Furthermore, the infidels will be vanquished.
You know, earth-sheltered houses are remarkably quiet, even in urban and near-highway conditions....
the general unlivability of modern urban life
What kind of drugs are you on?
B, maybe his problem is that he isn't on drugs. Anti-depressants make things seem so nice.
I find too-quiet as annoying as too-loud.
10: Oh, I looooves me the quiet. Which is why I want to poison that goddamned dachsund next door.
9: Anti-ds help me tolerate non-urban life.
Anti-ds
Is it because he's black or Canadian?
I thought she meant Aunty D's. I didn't realize B hates black people.
I, um, happen to know someone who spent his career studying noise and annoyance (mostly airport noise). They aren't the same, for all the predictable reasons. People like low rumble-y sound and noise for which they have an emotional attachment (like trains) and get annoyed by unpredictable or high-screech-y noises.

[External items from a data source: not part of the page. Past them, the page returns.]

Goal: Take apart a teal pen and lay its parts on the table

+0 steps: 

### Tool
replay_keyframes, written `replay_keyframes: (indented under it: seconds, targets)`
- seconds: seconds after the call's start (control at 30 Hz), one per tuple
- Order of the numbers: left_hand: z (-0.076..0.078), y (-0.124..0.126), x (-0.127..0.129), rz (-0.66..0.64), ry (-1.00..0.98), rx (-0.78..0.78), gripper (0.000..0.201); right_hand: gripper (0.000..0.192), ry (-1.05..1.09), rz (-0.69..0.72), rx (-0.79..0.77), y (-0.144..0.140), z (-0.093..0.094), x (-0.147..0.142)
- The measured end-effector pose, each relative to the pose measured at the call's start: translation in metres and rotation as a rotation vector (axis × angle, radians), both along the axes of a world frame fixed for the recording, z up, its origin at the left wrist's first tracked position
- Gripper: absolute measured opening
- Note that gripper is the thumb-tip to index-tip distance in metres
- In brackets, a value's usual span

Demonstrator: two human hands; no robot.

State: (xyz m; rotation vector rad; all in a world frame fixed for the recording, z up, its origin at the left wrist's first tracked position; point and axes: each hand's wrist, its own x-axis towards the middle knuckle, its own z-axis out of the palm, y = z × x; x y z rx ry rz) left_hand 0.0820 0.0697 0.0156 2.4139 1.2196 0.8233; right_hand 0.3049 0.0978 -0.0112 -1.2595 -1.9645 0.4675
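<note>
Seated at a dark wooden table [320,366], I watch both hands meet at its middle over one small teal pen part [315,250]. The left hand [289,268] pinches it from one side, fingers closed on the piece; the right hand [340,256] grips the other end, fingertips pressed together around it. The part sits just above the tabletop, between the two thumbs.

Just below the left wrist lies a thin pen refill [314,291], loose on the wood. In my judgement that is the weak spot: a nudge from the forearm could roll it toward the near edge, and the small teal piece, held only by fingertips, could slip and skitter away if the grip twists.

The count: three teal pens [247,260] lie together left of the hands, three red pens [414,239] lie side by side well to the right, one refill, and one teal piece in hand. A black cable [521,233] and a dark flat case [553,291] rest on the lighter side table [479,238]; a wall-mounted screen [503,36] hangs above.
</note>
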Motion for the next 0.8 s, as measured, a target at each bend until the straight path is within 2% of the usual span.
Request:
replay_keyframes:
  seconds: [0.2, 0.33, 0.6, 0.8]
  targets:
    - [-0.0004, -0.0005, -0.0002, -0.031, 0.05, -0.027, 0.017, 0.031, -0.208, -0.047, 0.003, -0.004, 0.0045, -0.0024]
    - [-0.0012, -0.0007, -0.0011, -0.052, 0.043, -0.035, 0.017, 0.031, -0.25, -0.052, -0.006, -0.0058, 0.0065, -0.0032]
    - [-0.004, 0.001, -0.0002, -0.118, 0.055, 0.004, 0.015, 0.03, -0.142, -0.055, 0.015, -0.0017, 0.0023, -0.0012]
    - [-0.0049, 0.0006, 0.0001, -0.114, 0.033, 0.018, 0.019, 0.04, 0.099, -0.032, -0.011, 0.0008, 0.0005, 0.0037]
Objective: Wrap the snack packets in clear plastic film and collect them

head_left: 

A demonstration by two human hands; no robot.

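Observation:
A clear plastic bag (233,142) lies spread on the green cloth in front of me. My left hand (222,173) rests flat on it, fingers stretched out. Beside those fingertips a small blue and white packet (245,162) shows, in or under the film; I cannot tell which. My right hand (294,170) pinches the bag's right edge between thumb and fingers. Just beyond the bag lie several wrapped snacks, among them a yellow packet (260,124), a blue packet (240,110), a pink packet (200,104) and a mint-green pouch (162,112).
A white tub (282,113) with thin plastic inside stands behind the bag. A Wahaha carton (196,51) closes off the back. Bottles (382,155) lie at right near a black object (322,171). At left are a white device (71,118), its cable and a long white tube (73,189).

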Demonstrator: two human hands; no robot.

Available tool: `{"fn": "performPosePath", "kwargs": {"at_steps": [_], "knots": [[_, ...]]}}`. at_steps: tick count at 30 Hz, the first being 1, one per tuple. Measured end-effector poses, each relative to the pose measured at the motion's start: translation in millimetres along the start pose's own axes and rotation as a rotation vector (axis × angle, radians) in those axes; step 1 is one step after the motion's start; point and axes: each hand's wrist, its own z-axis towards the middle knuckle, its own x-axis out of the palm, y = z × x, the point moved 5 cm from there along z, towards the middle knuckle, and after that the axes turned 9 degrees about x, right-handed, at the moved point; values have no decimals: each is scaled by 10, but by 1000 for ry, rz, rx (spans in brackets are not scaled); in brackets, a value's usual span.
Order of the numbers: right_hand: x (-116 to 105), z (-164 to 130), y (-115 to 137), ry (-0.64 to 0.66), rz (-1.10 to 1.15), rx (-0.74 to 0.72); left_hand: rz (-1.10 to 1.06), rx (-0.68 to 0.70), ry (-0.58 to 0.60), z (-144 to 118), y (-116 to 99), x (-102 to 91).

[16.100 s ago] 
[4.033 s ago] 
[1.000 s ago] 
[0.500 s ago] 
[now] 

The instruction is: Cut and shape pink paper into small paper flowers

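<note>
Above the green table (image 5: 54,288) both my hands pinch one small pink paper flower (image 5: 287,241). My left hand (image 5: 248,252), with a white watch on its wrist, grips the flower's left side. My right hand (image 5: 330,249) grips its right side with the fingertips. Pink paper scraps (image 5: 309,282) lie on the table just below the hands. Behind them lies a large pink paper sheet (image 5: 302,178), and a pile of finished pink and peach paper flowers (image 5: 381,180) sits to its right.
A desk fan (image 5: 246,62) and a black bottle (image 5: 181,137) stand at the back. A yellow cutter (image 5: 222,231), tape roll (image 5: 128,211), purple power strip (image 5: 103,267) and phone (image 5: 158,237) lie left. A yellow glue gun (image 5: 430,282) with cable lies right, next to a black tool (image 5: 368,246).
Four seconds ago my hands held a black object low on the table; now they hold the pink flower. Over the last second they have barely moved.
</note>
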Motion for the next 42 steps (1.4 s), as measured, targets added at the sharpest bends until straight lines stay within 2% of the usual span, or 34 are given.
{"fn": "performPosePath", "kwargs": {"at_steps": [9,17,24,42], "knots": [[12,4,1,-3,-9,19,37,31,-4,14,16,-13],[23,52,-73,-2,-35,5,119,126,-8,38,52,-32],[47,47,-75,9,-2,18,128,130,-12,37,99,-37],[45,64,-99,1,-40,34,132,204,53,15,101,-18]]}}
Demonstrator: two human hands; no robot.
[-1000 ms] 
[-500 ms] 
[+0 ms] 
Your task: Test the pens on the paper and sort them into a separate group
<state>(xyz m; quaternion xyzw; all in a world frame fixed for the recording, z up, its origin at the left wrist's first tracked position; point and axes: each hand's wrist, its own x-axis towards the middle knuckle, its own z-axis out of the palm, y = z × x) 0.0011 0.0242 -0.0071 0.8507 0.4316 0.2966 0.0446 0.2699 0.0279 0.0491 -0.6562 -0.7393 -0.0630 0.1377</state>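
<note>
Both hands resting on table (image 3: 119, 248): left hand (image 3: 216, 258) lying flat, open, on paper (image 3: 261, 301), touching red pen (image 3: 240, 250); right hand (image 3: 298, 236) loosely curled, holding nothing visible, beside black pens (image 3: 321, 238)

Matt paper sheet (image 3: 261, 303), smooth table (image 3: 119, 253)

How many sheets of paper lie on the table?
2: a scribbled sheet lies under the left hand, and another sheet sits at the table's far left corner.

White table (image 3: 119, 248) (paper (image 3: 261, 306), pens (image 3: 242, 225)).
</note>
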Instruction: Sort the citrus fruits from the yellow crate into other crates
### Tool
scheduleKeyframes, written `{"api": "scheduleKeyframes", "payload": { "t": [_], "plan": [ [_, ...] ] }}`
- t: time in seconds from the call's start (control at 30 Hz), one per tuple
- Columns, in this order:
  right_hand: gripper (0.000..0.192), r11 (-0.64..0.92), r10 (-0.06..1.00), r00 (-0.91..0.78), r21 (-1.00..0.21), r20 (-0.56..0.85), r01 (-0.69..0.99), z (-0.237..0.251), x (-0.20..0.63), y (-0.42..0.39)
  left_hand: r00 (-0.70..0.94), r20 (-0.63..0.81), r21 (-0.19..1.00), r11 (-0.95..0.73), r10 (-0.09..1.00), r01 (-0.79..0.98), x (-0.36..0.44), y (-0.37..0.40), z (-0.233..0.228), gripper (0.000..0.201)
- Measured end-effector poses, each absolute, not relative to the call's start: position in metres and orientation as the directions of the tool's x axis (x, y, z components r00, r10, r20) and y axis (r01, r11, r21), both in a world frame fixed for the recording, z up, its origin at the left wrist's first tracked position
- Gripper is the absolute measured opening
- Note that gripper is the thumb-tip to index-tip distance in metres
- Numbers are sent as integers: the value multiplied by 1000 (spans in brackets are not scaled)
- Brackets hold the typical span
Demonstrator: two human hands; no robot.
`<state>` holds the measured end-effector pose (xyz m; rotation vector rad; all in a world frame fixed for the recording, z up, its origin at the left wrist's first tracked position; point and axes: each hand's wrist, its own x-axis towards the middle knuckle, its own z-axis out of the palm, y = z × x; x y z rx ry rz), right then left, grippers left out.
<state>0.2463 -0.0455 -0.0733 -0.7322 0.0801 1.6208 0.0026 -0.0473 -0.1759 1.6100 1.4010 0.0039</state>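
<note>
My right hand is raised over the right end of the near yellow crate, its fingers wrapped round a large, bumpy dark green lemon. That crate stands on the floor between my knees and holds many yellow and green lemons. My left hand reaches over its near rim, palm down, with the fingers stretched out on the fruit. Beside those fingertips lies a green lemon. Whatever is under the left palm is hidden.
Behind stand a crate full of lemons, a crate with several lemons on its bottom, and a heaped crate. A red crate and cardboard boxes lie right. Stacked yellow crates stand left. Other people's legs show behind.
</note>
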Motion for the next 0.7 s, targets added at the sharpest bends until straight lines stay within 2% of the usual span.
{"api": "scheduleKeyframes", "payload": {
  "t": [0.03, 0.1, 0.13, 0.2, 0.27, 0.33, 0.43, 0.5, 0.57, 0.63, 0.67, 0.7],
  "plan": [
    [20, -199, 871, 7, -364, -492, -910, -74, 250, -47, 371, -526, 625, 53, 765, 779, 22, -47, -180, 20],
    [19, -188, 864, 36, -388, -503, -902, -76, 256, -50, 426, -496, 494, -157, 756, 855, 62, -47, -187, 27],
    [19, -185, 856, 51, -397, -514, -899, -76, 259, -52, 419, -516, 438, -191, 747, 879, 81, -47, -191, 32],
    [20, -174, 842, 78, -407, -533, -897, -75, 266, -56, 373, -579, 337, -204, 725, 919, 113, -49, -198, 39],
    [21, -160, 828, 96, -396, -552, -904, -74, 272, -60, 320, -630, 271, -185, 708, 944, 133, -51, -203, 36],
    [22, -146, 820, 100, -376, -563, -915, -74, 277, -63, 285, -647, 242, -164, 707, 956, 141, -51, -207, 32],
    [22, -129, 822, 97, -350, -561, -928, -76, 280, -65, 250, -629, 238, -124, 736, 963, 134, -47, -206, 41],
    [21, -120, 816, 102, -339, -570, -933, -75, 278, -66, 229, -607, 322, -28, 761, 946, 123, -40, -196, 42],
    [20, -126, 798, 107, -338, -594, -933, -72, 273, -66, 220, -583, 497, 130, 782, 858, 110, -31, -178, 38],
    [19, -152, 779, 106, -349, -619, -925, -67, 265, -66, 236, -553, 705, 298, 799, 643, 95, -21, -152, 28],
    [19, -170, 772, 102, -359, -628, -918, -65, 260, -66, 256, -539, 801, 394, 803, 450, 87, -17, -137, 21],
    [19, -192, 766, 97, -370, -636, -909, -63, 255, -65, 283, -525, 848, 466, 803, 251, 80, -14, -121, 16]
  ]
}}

He's done some neat work, doing airport complaint contour maps and overlaying them to flight paths. He's done sleep disturbance studies for communities next to runways. They give residents a little box they keep next to their bed; they're to push the button on it every time something wakes them in the night. They found that as long as the flights are on schedule, everyone sleeps through the night. But if an airplane approaches from the opposite end of the runway, everyone in the study will wake up, hit their button and go back to sleep. The next day, most of them won't remember the disturbance.
But yeah, noise sensitivity is real personal. Most airport noise complaints (like, >90% of them) will be generated by a single caller. The acoustician I know always played loud music when we were kids, so my sister and I wouldn't mind noise. It seems to have worked; I usually sleep fine in the noisiest room in the house and don't mind street noise. I like silence when I can get it, but don't mind noise.
One of the best-known anecdotes about John Cage concerns his visit to an anechoic (maximally sound-suppressing) chamber at Harvard. When he reported that he could still hear sounds inside, specifically a high ringing and a low pulse, the engineer running the place explained that the sounds came from Cage's own nervous and circulatory systems. Complain about the neighbors all you want, your problem starts with you.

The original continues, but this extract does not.